_Dataset excerpt:_
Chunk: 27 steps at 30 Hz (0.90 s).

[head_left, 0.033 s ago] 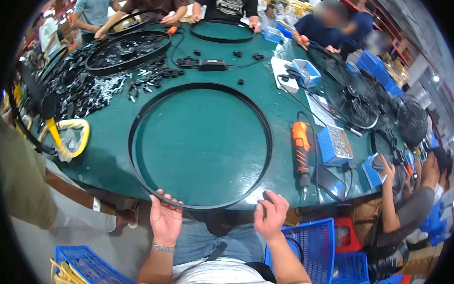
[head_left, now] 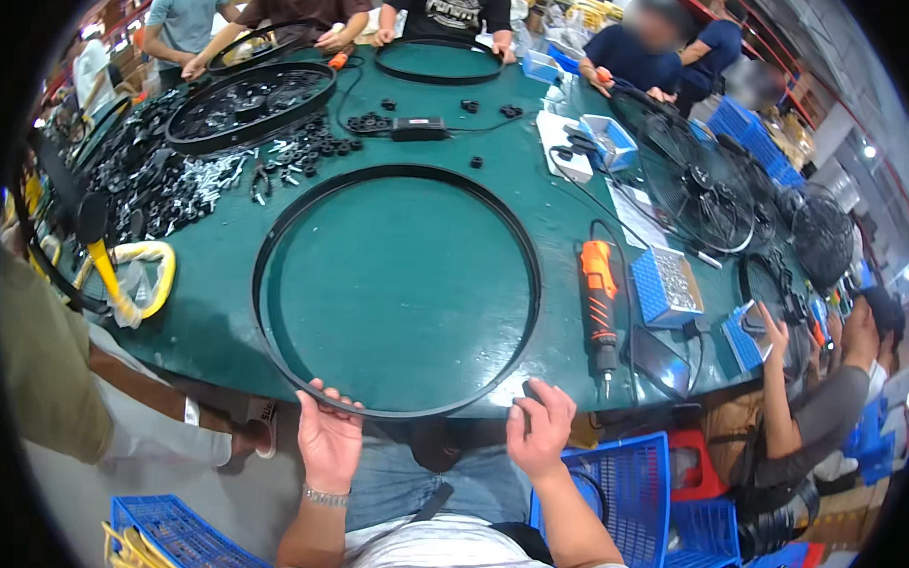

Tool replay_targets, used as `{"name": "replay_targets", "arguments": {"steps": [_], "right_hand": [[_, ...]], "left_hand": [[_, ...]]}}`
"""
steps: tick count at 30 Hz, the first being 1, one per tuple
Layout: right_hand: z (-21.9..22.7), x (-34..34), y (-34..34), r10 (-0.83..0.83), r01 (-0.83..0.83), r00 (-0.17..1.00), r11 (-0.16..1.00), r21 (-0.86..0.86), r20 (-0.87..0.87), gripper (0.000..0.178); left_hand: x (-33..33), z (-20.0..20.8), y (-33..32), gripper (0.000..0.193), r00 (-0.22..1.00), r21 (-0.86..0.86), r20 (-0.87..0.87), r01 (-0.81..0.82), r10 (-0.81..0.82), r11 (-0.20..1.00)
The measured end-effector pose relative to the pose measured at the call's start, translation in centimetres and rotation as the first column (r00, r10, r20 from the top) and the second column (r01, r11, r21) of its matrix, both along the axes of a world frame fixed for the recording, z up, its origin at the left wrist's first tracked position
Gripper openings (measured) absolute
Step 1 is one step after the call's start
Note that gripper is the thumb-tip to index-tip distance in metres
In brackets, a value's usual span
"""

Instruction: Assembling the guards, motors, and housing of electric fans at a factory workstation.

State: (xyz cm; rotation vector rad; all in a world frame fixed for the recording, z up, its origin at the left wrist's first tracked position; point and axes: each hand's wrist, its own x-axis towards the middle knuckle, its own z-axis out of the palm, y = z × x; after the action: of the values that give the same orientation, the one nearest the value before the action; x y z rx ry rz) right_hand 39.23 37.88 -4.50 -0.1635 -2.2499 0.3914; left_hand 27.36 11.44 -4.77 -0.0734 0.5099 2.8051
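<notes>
A large black ring (head_left: 536, 287), like a round fan hoop, lies on the green table in front of me, its near edge at the table's front edge. My left hand (head_left: 331, 435) grips its near left rim, thumb below and fingers over the inner side. Just right of the near rim, my right hand (head_left: 541, 427) is raised with its fingers curled in, apart from the ring. Something small and dark shows at its fingertips, too small to name. Bare green tabletop shows inside the ring.
An orange-and-black electric screwdriver (head_left: 599, 294) lies right of the ring, beside a blue box of small metal parts (head_left: 667, 286). Heaped black parts (head_left: 138, 163) cover the left side. A yellow-handled mallet (head_left: 101, 237) stands near left. Blue crates (head_left: 617, 510) sit below; co-workers surround the table.
The whole view has shifted very slightly. Both hands and the ring keep their places relative to each other.
</notes>
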Motion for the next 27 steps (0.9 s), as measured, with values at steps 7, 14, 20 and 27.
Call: {"name": "replay_targets", "arguments": {"steps": [7,14,20,27], "right_hand": [[0.1,0.01,-0.12,0.007,-0.008,1.0,0.999,-0.041,-0.021,0.016],[0.31,-0.05,0.01,-0.001,0.0,1.0,1.0,-0.015,-0.031,0.018],[0.1,-0.05,0.05,-0.009,0.009,1.0,1.0,-0.008,-0.028,0.017],[-0.62,-0.14,-0.15,-0.021,0.021,1.0,1.0,0.015,0.0,0.018]], "left_hand": [[0.15,0.08,0.06,0.03,0.999,-0.028,0.038,-0.028,0.029,0.999],[0.13,0.06,-0.07,0.033,0.999,-0.027,-0.036,0.01,-0.011,1.0],[-0.16,0.44,-0.36,0.038,0.997,-0.096,-0.065,0.027,-0.034,0.995],[-0.04,0.68,-0.41,0.046,0.975,0.03,-0.116,0.193,-0.188,0.981]]}}
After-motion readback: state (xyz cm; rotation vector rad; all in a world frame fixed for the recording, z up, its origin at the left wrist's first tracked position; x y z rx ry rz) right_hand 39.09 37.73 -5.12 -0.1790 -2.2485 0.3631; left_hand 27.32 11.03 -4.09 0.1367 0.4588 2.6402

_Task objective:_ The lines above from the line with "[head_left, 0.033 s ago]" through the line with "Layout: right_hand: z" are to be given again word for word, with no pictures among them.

_Response:_
[head_left, 0.033 s ago] 
[head_left, now] 

Tool replay_targets, used as `{"name": "replay_targets", "arguments": {"steps": [_], "right_hand": [[_, ...]], "left_hand": [[_, ...]]}}`
"""
steps: tick count at 30 Hz, the first being 1, one per tuple
Layout: right_hand: z (-21.9..22.7), x (-34..34), y (-34..34), r10 (-0.83..0.83), r01 (-0.83..0.83), r00 (-0.17..1.00), r11 (-0.16..1.00), r21 (-0.86..0.86), r20 (-0.87..0.87), gripper (0.000..0.178); left_hand: x (-33..33), z (-20.0..20.8), y (-33..32), gripper (0.000..0.193), r00 (-0.22..1.00), r21 (-0.86..0.86), r20 (-0.87..0.87), r01 (-0.81..0.82), r10 (-0.81..0.82), r11 (-0.20..1.00)

Response complete; there is no more output.